Task requirements
For each line below that holds the word "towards", make a copy.

[Recorded data]
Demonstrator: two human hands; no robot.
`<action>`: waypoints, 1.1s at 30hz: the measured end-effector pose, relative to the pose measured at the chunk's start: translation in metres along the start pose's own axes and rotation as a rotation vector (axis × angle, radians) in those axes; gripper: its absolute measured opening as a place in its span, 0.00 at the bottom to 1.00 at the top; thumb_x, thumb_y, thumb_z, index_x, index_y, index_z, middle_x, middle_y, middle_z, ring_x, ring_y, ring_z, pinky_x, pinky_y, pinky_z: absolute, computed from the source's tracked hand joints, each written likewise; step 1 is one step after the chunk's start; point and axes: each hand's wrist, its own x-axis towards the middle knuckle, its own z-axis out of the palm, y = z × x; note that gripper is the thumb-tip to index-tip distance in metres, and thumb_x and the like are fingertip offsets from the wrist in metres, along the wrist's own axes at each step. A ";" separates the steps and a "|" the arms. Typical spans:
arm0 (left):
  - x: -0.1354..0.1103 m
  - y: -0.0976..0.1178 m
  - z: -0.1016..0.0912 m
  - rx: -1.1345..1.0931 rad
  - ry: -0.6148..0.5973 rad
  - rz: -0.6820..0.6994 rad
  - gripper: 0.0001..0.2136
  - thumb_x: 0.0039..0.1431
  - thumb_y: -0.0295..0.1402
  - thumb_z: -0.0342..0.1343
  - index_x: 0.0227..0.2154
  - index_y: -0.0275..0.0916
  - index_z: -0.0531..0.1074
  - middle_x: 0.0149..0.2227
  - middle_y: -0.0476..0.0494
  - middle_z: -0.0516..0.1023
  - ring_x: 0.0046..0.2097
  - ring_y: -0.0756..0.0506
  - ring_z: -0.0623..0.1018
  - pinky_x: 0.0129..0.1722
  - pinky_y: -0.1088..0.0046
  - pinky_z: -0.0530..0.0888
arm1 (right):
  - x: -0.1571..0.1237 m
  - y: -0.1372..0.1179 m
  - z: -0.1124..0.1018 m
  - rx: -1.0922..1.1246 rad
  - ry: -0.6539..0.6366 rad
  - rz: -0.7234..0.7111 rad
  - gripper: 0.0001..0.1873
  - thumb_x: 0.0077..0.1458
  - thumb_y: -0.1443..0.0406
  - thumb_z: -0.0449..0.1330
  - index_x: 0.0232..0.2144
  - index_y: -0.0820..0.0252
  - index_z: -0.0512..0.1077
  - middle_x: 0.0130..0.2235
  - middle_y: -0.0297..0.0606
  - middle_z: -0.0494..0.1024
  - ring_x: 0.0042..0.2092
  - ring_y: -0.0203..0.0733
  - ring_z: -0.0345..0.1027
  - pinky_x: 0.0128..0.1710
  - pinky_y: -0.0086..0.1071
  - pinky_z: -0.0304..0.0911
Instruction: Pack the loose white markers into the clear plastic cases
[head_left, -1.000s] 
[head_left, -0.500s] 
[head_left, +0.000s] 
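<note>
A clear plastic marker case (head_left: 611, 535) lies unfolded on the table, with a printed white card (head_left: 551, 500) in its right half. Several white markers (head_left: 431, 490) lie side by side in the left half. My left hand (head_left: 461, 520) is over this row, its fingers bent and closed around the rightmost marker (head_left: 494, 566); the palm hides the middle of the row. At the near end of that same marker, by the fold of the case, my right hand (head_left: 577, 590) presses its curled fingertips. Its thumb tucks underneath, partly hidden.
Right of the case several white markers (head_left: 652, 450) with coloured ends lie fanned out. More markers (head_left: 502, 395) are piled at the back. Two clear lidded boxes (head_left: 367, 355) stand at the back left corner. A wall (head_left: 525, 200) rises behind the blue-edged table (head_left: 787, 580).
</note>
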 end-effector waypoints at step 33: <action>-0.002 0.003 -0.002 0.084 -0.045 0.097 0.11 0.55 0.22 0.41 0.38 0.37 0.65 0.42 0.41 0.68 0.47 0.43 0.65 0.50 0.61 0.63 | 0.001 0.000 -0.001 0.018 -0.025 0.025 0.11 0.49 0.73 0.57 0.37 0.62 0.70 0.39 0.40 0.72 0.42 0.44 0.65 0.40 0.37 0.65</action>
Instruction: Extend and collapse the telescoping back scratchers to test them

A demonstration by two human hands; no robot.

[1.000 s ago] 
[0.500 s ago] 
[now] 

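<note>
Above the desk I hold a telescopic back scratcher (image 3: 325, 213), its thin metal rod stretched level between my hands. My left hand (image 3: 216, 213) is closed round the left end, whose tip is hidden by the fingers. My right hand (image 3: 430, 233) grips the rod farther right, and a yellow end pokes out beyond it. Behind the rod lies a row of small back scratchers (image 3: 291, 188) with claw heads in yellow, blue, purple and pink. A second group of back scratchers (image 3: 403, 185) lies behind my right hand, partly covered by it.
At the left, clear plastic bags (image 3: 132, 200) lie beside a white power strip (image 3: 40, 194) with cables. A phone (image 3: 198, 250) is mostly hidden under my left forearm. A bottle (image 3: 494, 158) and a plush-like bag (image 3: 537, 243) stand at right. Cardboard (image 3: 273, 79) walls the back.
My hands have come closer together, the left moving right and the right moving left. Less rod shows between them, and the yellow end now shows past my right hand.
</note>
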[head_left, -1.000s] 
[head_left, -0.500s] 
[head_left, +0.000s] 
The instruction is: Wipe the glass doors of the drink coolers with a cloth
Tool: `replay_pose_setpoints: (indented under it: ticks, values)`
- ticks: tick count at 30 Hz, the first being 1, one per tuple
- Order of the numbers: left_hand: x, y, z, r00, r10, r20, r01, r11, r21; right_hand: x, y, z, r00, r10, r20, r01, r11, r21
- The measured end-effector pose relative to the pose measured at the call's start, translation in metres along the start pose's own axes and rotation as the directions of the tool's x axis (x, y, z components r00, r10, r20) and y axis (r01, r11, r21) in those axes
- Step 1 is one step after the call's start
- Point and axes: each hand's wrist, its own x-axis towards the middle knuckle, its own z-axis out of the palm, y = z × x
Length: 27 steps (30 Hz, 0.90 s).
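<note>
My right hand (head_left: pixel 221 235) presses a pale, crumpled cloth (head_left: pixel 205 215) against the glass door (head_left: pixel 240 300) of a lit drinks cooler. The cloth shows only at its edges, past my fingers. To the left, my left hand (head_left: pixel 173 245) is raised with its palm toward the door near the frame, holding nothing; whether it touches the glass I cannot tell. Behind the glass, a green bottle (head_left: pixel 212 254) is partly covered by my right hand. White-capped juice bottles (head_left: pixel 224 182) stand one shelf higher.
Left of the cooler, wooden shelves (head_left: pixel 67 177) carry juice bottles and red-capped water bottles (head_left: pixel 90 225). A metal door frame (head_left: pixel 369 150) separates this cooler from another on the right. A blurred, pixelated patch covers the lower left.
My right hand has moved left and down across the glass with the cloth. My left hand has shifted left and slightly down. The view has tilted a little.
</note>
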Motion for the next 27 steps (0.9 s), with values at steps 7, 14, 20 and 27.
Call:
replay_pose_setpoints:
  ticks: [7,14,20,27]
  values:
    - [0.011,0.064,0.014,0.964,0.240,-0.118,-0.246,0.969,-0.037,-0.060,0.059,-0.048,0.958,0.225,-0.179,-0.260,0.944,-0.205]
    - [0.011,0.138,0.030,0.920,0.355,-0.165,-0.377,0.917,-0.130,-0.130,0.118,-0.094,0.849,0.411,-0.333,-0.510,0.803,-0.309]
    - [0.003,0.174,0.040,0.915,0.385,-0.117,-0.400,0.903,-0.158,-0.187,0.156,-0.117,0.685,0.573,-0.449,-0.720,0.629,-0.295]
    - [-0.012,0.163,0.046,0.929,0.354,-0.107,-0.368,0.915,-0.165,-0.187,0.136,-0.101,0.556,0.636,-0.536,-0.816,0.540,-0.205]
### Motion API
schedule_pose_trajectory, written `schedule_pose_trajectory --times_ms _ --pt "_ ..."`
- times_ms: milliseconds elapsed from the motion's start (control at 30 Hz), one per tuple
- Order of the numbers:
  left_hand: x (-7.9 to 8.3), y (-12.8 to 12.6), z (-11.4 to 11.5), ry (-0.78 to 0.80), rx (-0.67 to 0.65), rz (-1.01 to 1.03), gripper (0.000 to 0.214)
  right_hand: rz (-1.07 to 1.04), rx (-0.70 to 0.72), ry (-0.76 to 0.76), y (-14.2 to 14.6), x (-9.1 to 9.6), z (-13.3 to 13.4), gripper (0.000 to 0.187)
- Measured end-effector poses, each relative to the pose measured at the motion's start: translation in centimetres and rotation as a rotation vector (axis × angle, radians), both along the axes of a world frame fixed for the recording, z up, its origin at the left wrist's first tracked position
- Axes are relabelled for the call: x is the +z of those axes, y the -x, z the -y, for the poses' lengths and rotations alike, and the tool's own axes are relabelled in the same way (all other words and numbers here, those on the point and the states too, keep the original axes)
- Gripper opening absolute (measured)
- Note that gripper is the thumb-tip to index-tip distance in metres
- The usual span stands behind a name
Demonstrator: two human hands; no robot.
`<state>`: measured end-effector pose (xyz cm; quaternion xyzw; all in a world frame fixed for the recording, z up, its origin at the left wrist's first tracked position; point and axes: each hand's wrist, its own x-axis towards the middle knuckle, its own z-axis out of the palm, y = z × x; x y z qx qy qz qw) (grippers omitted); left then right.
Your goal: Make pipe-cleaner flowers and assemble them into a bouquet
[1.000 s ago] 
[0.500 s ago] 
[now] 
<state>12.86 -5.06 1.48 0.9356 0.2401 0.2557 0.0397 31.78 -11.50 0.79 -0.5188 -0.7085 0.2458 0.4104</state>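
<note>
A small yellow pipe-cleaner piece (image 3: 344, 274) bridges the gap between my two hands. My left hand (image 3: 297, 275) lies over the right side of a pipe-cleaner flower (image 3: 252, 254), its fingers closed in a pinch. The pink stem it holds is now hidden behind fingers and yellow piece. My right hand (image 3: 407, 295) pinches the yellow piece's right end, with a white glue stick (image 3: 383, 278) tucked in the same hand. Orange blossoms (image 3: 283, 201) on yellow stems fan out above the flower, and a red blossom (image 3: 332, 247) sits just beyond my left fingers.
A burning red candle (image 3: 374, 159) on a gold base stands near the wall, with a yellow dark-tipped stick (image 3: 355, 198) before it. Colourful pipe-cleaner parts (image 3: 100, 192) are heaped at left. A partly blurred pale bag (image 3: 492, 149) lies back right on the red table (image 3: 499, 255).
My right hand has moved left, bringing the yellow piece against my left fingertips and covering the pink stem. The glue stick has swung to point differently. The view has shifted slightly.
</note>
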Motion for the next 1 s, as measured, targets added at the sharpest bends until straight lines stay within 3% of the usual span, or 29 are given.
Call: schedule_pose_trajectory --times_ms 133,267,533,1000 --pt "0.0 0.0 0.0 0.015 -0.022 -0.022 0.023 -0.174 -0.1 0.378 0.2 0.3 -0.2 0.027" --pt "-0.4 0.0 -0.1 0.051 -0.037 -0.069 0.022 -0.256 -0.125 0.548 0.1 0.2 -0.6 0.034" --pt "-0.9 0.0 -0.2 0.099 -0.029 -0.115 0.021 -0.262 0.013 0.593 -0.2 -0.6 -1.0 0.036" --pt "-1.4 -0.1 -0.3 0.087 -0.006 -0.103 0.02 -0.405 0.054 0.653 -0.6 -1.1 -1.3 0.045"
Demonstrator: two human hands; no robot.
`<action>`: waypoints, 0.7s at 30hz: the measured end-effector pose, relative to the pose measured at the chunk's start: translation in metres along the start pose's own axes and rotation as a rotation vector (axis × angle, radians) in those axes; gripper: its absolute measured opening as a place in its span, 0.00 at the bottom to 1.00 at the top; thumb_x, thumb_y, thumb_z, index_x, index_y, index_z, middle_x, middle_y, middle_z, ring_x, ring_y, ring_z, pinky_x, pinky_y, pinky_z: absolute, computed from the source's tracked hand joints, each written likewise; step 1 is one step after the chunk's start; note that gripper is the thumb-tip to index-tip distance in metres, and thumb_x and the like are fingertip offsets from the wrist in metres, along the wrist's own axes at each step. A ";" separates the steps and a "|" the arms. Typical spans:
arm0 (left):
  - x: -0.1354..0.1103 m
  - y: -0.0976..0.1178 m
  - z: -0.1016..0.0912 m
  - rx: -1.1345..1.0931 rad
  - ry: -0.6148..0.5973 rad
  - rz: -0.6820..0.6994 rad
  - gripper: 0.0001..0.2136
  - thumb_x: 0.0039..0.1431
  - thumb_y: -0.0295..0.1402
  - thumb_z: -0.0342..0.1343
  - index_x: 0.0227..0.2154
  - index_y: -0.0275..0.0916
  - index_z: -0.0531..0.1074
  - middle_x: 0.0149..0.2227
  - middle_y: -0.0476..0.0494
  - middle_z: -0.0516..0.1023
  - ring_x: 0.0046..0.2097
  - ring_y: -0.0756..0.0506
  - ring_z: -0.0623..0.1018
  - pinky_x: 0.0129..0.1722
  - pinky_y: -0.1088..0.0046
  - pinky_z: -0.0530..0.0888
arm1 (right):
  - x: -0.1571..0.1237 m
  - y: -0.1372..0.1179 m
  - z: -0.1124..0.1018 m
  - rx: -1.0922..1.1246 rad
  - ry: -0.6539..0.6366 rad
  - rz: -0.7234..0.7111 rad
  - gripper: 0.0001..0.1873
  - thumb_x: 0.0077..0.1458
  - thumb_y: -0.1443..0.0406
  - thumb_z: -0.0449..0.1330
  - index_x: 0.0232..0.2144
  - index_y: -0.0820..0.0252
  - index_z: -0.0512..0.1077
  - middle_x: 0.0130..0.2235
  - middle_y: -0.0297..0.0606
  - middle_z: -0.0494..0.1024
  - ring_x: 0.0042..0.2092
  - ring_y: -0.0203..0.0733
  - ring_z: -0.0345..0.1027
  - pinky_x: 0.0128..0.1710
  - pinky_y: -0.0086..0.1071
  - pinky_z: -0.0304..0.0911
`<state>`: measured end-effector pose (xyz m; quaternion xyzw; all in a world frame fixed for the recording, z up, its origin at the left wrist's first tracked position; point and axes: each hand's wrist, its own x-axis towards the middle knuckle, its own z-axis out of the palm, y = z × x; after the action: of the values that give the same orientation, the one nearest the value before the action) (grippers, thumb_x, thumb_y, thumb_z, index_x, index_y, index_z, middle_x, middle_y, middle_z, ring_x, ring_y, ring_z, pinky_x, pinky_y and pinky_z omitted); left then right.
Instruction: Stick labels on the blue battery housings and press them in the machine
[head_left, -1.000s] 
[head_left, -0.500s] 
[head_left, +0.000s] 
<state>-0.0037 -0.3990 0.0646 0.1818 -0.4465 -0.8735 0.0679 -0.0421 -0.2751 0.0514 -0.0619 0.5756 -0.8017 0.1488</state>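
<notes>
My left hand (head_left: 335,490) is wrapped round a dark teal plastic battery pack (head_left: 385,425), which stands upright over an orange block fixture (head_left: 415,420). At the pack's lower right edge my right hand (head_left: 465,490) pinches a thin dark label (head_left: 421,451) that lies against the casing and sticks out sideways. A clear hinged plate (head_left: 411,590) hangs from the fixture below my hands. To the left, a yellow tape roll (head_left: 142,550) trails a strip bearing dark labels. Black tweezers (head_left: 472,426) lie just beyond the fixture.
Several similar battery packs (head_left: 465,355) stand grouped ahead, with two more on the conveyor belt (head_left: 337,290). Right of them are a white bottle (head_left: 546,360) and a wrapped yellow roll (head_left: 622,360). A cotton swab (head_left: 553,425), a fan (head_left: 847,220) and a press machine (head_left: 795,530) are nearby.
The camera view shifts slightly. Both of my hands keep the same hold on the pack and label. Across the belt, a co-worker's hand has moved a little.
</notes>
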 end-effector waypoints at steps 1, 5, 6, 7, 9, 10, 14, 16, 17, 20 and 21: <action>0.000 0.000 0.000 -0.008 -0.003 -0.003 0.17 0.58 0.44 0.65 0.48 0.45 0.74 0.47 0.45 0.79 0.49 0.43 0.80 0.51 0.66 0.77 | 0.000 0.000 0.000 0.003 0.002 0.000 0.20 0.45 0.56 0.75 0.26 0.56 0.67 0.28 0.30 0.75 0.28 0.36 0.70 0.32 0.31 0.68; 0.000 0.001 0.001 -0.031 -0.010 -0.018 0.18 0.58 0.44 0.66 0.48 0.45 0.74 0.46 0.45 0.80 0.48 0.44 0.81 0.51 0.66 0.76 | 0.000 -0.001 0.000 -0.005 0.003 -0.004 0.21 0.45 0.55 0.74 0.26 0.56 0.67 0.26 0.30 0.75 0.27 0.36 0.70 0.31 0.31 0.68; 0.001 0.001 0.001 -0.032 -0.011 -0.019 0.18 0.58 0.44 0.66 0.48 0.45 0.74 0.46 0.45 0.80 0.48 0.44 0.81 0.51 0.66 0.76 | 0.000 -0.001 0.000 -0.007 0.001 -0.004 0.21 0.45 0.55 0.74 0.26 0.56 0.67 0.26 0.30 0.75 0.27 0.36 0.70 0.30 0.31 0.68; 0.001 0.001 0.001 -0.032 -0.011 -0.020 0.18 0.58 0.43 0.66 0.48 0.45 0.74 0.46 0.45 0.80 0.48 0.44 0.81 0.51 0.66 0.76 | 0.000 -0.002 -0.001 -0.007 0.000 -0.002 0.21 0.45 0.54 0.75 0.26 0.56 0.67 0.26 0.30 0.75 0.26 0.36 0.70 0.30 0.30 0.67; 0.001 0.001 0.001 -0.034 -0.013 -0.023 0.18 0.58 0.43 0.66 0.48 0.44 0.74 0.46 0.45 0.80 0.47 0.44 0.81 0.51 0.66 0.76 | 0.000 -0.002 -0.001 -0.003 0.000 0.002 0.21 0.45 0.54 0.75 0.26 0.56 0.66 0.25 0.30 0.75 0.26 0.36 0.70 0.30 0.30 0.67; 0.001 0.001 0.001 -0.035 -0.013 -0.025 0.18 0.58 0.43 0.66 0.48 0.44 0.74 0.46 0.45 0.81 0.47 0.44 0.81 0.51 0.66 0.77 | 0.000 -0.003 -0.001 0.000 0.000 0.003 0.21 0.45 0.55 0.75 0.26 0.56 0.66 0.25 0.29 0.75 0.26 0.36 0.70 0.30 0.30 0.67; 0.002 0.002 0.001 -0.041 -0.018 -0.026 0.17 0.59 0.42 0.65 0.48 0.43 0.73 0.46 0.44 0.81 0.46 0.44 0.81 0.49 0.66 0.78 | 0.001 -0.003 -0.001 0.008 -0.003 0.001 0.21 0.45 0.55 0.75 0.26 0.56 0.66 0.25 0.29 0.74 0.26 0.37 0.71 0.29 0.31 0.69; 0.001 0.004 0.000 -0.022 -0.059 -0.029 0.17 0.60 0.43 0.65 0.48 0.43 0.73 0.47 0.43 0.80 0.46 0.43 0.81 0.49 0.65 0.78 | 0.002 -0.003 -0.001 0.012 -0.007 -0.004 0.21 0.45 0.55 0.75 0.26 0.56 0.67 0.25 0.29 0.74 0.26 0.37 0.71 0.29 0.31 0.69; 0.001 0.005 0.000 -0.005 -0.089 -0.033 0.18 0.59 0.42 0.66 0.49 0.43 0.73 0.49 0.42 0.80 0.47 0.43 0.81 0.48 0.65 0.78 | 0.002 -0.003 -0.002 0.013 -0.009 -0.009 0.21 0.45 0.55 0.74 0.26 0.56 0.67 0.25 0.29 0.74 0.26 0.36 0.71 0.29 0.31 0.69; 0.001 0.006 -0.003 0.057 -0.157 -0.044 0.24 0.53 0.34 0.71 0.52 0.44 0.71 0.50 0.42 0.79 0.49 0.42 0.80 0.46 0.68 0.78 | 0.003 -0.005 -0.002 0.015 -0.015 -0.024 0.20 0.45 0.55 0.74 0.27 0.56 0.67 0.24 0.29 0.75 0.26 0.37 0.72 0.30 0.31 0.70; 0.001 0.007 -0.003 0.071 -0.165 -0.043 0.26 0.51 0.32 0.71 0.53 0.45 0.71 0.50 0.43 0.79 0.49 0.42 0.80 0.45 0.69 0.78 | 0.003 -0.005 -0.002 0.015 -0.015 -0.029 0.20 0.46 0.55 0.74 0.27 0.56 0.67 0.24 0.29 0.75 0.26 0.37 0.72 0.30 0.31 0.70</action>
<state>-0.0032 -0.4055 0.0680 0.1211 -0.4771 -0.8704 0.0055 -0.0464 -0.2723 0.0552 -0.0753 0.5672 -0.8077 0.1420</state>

Exercise result
`<action>`: waypoints, 1.1s at 30hz: the measured end-effector pose, relative to the pose measured at the chunk's start: translation in metres along the start pose's own axes and rotation as a rotation vector (axis × angle, radians) in those axes; gripper: its absolute measured opening as a place in its span, 0.00 at the bottom to 1.00 at the top; thumb_x, thumb_y, thumb_z, index_x, index_y, index_z, middle_x, middle_y, middle_z, ring_x, ring_y, ring_z, pinky_x, pinky_y, pinky_z: absolute, computed from the source's tracked hand joints, each written likewise; step 1 is one step after the chunk's start; point and axes: each hand's wrist, its own x-axis towards the middle knuckle, its own z-axis out of the palm, y = z × x; note that gripper is the thumb-tip to index-tip distance in metres, and thumb_x and the like are fingertip offsets from the wrist in metres, along the wrist's own axes at each step. A ";" separates the steps and a "|" the arms. Typical spans:
- Point and axes: each hand's wrist, its own x-axis towards the middle knuckle, its own z-axis out of the palm, y = z × x
`<state>`: measured end-effector pose (xyz cm; quaternion xyzw; all in a world frame fixed for the recording, z up, its origin at the left wrist's first tracked position; point and axes: each hand's wrist, its own x-axis towards the middle knuckle, its own z-axis out of the palm, y = z × x; x y z qx qy qz qw) (grippers omitted); left then right.
`<state>`: measured end-effector pose (xyz m; quaternion xyzw; all in a world frame fixed for the recording, z up, its origin at the left wrist's first tracked position; point and axes: each hand's wrist, its own x-axis towards the middle knuckle, its own z-axis out of the palm, y = z × x; after the action: of the values that give the same orientation, the one nearest the value before the action) (grippers, thumb_x, thumb_y, thumb_z, index_x, index_y, index_z, middle_x, middle_y, middle_z, ring_x, ring_y, ring_z, pinky_x, pinky_y and pinky_z omitted); left then right.

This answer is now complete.